* WORK REQUEST
From top to bottom, return the listing exactly as it appears, omitting its images.

Start of RECORDED INFORMATION

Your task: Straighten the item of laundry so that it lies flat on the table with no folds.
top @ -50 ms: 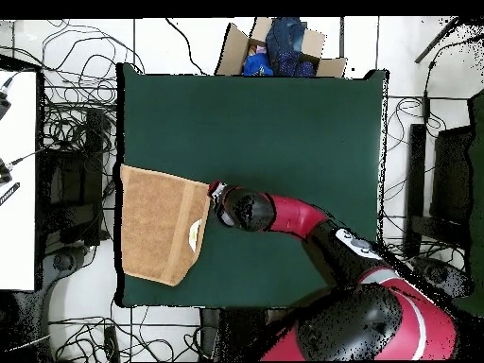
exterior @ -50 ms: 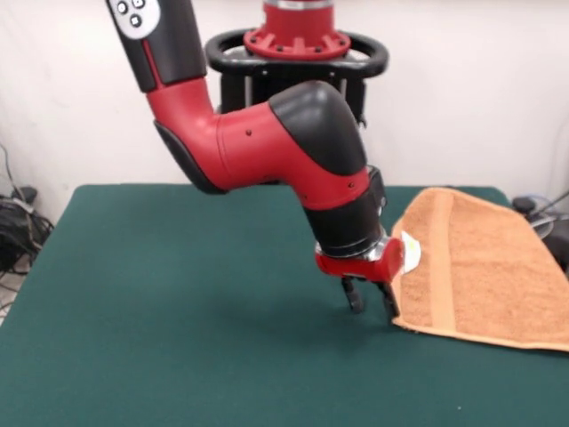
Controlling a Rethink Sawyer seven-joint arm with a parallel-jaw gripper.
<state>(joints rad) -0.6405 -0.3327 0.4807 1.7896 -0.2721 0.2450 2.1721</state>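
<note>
The towel (exterior @ -50 ms: 484, 267) lies at one side edge of the table (exterior @ -50 ms: 178, 302), with its outer end reaching the table's edge. The claw (exterior @ -50 ms: 369, 298) points down just beside the towel's inner edge, near the corner closest to the front camera. Its two dark fingers (exterior @ -50 ms: 354, 295) stand a little apart with nothing between them, and the one nearer the towel is at or touching the cloth's edge.

The towel's inner edge runs slanted, and a woven band runs parallel to it. A small white tag (exterior @ -50 ms: 411, 252) sits by that edge; no writing on it can be read.

The rest of the green table is bare. Beyond the table's far edge in the overhead view stands a cardboard box (top @ -50 ms: 274, 47) holding blue clothes.
</note>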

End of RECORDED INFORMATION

* SOLUTION FOR THIS EXERCISE
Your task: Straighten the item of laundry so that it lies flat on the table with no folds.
top @ -50 ms: 
exterior @ -50 ms: 
Controlling a Rethink Sawyer seven-joint arm with a parallel-jaw gripper.
<state>(joints rad) -0.6405 -0.3327 0.4807 1.7896 -0.2721 0.2450 2.1721</state>
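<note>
The towel (exterior @ -50 ms: 484, 267) lies at one side edge of the table (exterior @ -50 ms: 178, 302), with its outer end reaching the table's edge. The claw (exterior @ -50 ms: 369, 298) points down just beside the towel's inner edge, near the corner closest to the front camera. Its two dark fingers (exterior @ -50 ms: 354, 295) stand a little apart with nothing between them, and the one nearer the towel is at or touching the cloth's edge.

The towel's inner edge runs slanted, and a woven band runs parallel to it. A small white tag (exterior @ -50 ms: 411, 252) sits by that edge; no writing on it can be read.

The rest of the green table is bare. Beyond the table's far edge in the overhead view stands a cardboard box (top @ -50 ms: 274, 47) holding blue clothes.
</note>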

Nothing remains to be added to this answer.